▶ _Required action_:
The answer consists solely of the listing's lines from the first through the line containing "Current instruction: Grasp", each reproduced exactly.

▶ _Material provided_:
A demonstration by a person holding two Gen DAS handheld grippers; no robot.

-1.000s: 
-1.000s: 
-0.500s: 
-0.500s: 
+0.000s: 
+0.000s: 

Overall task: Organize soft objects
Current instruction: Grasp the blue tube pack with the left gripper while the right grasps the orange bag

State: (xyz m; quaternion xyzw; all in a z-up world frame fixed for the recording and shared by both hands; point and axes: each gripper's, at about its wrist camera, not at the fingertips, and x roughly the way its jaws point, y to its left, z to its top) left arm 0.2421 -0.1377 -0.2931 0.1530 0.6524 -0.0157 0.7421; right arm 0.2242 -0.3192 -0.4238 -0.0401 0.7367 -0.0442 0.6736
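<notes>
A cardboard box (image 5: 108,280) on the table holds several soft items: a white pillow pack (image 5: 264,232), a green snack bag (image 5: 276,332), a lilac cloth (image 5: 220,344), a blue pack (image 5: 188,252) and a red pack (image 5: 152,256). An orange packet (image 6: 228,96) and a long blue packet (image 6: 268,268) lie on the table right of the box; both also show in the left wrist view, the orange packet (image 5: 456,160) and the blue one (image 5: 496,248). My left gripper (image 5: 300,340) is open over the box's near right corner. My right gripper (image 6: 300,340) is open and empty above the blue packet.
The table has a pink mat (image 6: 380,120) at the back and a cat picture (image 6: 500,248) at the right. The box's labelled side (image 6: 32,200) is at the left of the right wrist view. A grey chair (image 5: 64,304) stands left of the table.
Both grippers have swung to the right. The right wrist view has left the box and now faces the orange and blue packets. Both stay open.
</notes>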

▶ _Worked solution_:
A demonstration by a person holding two Gen DAS handheld grippers; no robot.

-1.000s: 
-1.000s: 
-0.500s: 
-0.500s: 
+0.000s: 
+0.000s: 

Overall task: Organize soft objects
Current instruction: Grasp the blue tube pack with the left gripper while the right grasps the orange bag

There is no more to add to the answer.